• [Your goal] Write out the listing below word for word.

☆ ☆ ☆

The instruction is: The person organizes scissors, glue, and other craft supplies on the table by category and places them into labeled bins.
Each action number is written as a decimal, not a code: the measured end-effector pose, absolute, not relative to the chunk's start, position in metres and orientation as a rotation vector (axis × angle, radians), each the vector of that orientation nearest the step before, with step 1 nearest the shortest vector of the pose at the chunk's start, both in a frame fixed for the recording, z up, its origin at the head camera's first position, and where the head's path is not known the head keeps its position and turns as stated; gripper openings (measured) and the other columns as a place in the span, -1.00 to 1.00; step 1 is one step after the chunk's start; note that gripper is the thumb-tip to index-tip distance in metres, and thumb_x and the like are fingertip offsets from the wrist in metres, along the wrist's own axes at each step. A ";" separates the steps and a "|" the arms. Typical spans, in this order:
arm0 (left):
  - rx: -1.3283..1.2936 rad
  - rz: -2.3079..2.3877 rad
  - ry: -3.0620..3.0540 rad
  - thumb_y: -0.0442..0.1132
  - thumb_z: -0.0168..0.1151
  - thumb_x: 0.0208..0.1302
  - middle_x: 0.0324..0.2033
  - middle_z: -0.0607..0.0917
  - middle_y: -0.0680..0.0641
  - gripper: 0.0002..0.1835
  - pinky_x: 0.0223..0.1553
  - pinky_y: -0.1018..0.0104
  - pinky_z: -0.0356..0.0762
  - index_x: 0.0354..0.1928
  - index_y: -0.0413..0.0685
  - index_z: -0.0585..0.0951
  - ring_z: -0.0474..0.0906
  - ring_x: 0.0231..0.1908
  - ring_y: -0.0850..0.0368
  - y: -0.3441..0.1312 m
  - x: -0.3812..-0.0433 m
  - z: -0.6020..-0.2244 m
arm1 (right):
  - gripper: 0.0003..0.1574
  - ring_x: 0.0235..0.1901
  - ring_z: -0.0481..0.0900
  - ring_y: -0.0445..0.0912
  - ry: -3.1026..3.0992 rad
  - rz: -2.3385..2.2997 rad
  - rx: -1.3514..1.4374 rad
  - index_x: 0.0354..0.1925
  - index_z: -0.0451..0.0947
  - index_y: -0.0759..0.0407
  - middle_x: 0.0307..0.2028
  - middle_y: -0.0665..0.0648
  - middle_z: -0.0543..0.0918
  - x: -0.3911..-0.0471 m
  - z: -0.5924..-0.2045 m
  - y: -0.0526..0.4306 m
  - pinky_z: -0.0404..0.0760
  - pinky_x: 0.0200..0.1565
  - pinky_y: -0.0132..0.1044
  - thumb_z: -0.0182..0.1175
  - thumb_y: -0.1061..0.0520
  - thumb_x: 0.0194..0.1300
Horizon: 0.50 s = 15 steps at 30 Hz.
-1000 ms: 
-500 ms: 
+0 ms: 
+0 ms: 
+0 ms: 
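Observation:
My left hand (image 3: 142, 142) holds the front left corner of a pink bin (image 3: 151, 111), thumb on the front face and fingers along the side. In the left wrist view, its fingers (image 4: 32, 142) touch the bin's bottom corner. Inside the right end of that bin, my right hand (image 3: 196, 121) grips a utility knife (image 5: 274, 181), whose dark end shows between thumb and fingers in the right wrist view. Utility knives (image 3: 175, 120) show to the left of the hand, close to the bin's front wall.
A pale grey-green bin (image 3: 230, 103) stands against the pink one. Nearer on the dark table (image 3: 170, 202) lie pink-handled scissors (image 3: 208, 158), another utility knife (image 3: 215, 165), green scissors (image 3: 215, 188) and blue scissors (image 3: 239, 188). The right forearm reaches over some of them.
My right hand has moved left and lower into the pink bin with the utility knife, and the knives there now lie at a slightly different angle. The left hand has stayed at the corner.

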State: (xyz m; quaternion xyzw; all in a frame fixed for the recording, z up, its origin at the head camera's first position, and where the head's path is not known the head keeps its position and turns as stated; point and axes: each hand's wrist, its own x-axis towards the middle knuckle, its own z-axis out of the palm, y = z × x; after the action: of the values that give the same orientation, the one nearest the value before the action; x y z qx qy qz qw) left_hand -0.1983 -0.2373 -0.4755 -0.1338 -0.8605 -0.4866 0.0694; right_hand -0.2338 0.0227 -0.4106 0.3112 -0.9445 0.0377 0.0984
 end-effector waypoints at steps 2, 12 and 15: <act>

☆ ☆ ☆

• [Reply]
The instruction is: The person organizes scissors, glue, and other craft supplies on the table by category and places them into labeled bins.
Each action number is written as a decimal, not a code: the measured end-effector pose, absolute, not relative to the chunk's start, position in metres and orientation as a rotation vector (axis × angle, radians), each the vector of that orientation nearest the step before, with step 1 nearest the shortest vector of the pose at the chunk's start, both in a frame fixed for the recording, z up, its origin at the head camera's first position, and where the head's path is not known the head keeps its position and turns as stated; gripper openings (measured) and the other columns as a place in the span, -1.00 to 1.00; step 1 is one step after the chunk's start; note that gripper is the thumb-tip to index-tip distance in metres, and thumb_x and the like are fingertip offsets from the wrist in metres, along the wrist's own axes at each step. A ";" separates the steps and a "|" the arms. Typical spans, in this order:
arm0 (left):
  - rx: -1.3283..1.2936 rad
  - rz: -2.3079..2.3877 rad
  - ry: -3.0620..3.0540 rad
  - thumb_y: -0.0442..0.1132
  - thumb_z: -0.0168..0.1151
  - thumb_x: 0.0208..0.1302
  - middle_x: 0.0324..0.2033
  - middle_z: -0.0607..0.0917
  - middle_y: -0.0680..0.0641
  - gripper: 0.0002..0.1835
  - pinky_x: 0.0223..0.1553
  - pinky_y: -0.1018..0.0104
  - pinky_z: -0.0356..0.0762
  - index_x: 0.0354..0.1928
  - index_y: -0.0413..0.0685
  - index_z: -0.0585..0.0951
  - ring_z: -0.0474..0.0906
  - ring_x: 0.0231..0.1908
  - ring_y: -0.0850..0.0368
  - y: -0.3441..0.1312 m
  - x: -0.3812..-0.0433 m
  - z: -0.6020..-0.2244 m
arm1 (right):
  - gripper: 0.0003..0.1574
  - ring_x: 0.0235..0.1901
  - ring_z: -0.0481..0.0900
  - ring_y: -0.0445..0.0912
  - ry: -3.1026..3.0992 rad
  - rz: -2.3385..2.2997 rad
  - rx: -1.3514..1.4374 rad
  - index_x: 0.0354..0.1925
  - index_z: -0.0451..0.0947
  - index_y: -0.0759..0.0407
  - middle_x: 0.0307..0.2028
  - middle_y: -0.0665..0.0648
  - middle_z: -0.0543..0.0918
  - x: -0.3911..-0.0471 m
  - z: -0.5924..-0.2045 m
  - y: -0.0526..0.4306 m
  - pinky_z: -0.0404..0.0760
  - pinky_x: 0.0200..0.1565
  - pinky_y: -0.0132..0.1044
  - thumb_z: -0.0182..0.1175
  - thumb_y: -0.1061..0.0520
  - thumb_x: 0.0194..0.1300
Horizon: 0.50 s = 15 steps at 30 Hz.
-1000 ms: 
-500 ms: 
+0 ms: 
+0 ms: 
+0 ms: 
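Observation:
My left hand (image 3: 142, 142) holds the front left corner of a pink bin (image 3: 151, 111), thumb on the front face and fingers along the side. In the left wrist view, its fingers (image 4: 32, 142) touch the bin's bottom corner. Inside the right end of that bin, my right hand (image 3: 196, 121) grips a utility knife (image 5: 274, 181), whose dark end shows between thumb and fingers in the right wrist view. Utility knives (image 3: 175, 120) show to the left of the hand, close to the bin's front wall.
A pale grey-green bin (image 3: 230, 103) stands against the pink one. Nearer on the dark table (image 3: 170, 202) lie pink-handled scissors (image 3: 208, 158), another utility knife (image 3: 215, 165), green scissors (image 3: 215, 188) and blue scissors (image 3: 239, 188). The right forearm reaches over some of them.
My right hand has moved left and lower into the pink bin with the utility knife, and the knives there now lie at a slightly different angle. The left hand has stayed at the corner.
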
State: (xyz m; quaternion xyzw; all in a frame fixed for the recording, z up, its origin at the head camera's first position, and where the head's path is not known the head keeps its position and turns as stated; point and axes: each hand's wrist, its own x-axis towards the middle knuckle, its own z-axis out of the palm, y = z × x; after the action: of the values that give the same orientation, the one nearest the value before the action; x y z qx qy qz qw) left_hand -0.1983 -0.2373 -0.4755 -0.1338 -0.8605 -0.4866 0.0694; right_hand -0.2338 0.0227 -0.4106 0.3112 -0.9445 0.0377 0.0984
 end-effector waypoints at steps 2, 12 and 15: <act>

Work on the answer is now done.